The Story
Why it exists.
The beginning
The Jungle de Borneo Gardenia translates a specific sensory memory, lush fertile jungles bordering tea gardens, the air thick with green foliage, ripe wild fruits, and narcotic white florals, into concentrated attar form. Released in 2015, it uses rare Borneo oud and floral enfleurage to recreate that atmosphere. Three variations exist in the series: gardenia, tuberose, and white ginger lily, each using Borneo oud to anchor their white floral hearts. The creation draws from a rich sensory heritage that the London atelier has cultivated over years of focused oil-based perfumery, translating atmospheric memories into intimate wearable form.
What sets Jardin de Borneo Gardenia apart is its commitment to density over refinement. The gardenia here isn't the polished, dewy soliflore of typical interpretations, it's thick, almost fermented, with green apple and wood-varnish facets that recall the actual smell of the gardenia flower rather than its idealized perfume.
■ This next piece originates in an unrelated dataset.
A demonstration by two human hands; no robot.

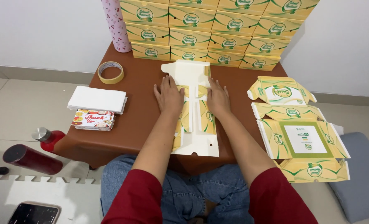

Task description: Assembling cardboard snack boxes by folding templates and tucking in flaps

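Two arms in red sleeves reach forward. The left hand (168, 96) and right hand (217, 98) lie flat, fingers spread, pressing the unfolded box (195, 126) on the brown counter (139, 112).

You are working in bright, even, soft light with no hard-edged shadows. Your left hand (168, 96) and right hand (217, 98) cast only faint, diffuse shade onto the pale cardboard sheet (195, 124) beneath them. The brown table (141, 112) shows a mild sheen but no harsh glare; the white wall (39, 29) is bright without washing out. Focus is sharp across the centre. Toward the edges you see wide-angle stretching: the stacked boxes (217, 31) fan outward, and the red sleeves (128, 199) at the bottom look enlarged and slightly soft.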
Jasmine sambac amplifies the tropical humidity. The Borneo oud and civet in the base don't whisper, they push the composition into territory that makes this feel less like a fragrance and more like standing inside a humid greenhouse at dusk, surrounded by blooms going to seed.
The evolution
The opening hits with gardenia and jasmine sambac in a lush, slightly fermented flourish, like night-blooming flowers in a greenhouse. Over the next several hours, the gardenia reasserts itself alongside tuberose and lavender absolute, creating a rich, narcotic heart that feels almost overwhelming in its intensity. Then Borneo oud, civet, and ambergris arrive. The white florals do not disappear, they slowly release their grip, and what remains is animalic, earthy, intimate. The composition evolves from bright floral opening through a rich, intoxicating heart and into a deeper, more complex drydown that speaks to the skill of the formulation.
Cultural impact
The Jungle de Borneo series began in 2015 with this gardenia-forward composition, followed by tuberose and white ginger lily variations. Each leverages Borneo oud and floral enfleurage in crafting its distinctive character. The oil-based format creates a different wearing experience from alcohol-based perfumes, evolving intimately on each person's skin throughout the day. What emerges is a deeply personal aromatic conversation that unfolds differently across skin chemistries.